Problem to solve: How do the records below read from their first line through the line containing "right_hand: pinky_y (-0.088"? Write those lines out exactly.

Source records:
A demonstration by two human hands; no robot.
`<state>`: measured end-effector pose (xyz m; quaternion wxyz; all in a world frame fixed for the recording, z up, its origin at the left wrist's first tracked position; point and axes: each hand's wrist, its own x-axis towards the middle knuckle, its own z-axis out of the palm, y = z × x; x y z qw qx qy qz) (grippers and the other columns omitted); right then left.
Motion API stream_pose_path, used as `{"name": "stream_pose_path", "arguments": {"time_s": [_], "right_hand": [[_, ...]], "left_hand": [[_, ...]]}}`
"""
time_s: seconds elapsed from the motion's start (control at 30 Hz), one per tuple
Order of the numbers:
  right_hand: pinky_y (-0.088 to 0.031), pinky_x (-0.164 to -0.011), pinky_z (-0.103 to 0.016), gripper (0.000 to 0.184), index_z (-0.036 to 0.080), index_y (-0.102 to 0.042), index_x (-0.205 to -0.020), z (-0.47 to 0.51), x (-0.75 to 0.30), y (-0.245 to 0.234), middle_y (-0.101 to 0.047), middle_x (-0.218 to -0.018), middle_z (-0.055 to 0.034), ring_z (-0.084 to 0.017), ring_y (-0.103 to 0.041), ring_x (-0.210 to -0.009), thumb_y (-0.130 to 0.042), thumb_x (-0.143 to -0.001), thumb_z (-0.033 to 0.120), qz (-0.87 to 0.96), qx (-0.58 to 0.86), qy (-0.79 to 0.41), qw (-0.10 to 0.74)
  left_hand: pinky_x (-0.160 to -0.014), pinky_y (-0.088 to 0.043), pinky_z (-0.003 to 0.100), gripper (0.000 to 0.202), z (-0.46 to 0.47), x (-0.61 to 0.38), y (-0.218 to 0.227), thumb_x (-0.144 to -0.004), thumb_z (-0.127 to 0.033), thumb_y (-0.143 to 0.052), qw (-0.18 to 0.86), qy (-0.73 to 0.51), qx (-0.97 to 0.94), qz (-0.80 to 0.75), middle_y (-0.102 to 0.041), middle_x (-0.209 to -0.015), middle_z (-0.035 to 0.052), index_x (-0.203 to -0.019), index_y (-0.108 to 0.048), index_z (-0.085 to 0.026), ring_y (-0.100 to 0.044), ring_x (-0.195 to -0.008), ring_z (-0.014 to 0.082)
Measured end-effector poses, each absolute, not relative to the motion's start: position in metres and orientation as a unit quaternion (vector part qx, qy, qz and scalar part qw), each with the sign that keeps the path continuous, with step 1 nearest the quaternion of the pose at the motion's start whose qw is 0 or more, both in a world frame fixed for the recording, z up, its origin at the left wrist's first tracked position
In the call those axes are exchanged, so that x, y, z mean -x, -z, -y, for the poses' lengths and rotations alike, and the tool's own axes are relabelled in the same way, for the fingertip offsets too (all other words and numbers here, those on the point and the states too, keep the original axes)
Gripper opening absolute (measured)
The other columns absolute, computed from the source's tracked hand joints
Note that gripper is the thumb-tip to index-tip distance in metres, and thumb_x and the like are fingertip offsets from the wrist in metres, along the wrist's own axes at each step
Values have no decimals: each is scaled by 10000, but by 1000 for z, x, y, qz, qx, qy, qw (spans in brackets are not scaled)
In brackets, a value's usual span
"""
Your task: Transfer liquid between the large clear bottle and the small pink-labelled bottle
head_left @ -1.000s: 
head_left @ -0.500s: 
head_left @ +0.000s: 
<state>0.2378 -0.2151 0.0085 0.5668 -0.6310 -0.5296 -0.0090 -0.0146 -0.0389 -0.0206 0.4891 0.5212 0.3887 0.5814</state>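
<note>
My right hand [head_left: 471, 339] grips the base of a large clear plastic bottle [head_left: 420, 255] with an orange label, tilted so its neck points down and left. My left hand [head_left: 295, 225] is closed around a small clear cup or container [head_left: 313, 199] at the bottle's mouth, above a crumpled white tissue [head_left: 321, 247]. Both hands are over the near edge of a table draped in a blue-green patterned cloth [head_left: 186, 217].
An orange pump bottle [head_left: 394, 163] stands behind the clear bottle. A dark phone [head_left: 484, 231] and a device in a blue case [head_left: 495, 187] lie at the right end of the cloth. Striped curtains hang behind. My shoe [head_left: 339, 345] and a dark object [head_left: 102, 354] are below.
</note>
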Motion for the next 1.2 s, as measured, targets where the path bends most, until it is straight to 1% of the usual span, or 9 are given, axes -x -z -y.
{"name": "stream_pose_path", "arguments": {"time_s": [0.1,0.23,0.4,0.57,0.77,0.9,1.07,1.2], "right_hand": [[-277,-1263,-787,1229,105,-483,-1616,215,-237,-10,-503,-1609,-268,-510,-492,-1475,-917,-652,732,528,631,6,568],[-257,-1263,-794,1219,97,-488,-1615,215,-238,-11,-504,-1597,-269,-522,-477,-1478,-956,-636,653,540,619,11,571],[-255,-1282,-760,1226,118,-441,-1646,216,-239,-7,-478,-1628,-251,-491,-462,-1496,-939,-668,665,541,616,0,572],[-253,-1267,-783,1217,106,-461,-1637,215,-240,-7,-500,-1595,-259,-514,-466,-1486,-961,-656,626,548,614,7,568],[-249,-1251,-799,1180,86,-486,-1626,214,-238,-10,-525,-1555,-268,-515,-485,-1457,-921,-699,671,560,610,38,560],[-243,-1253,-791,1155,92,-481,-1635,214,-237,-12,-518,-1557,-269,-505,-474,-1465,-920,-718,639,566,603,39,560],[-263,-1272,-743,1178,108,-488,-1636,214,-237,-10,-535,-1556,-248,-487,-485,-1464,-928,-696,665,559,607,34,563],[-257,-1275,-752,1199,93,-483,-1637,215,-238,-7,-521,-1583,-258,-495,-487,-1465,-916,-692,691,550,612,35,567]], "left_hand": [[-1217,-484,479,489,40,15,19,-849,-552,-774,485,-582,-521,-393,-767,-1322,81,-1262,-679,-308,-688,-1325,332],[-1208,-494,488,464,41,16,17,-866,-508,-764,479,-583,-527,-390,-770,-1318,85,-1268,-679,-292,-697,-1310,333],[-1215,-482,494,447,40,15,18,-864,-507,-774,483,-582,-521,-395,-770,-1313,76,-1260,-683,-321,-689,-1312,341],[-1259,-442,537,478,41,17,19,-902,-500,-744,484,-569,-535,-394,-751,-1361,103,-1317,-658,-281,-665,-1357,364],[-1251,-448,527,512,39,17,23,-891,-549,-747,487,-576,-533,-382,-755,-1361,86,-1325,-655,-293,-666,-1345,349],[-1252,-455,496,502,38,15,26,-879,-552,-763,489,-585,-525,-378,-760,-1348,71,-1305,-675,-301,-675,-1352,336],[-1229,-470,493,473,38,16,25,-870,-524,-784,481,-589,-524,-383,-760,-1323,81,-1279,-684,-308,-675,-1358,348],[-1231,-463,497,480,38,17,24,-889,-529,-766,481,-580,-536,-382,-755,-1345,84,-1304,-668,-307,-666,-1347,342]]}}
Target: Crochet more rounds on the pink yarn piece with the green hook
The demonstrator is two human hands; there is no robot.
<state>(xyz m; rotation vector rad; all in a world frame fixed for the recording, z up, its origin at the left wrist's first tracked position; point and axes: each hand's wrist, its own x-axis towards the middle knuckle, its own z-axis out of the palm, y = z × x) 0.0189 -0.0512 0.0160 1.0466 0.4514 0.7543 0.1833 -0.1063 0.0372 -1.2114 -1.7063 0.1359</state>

Answer area:
A demonstration by two human hands; no robot.
`<state>`: measured end-effector pose (xyz m; quaternion wxyz; all in a world frame fixed for the recording, z up, its origin at the left wrist's first tracked position; point and axes: each hand's wrist, its own x-axis towards the middle knuckle, its own z-axis out of the palm, y = z × x; x y z qw qx qy qz) (grippers and the other columns omitted); right then left.
Motion API stream_pose_path, used as `{"name": "stream_pose_path", "arguments": {"time_s": [_], "right_hand": [[_, ...]], "left_hand": [[_, ...]]}}`
"""
time_s: seconds elapsed from the motion's start (control at 30 Hz), one per tuple
Order of the numbers:
  right_hand: pinky_y (-0.088 to 0.031), pinky_x (-0.164 to -0.011), pinky_z (-0.103 to 0.016), gripper (0.000 to 0.184), index_z (-0.036 to 0.080), index_y (-0.102 to 0.042), index_x (-0.205 to -0.020), z (-0.47 to 0.51), x (-0.75 to 0.30), y (-0.245 to 0.234), middle_y (-0.101 to 0.047), middle_x (-0.218 to -0.018), middle_z (-0.055 to 0.034), ring_z (-0.084 to 0.017), ring_y (-0.103 to 0.041), ring_x (-0.210 to -0.009), thumb_y (-0.130 to 0.042), thumb_x (-0.143 to -0.001), thumb_z (-0.033 to 0.120), qz (-0.87 to 0.96), qx (-0.58 to 0.86), qy (-0.79 to 0.41), qw (-0.10 to 0.74)

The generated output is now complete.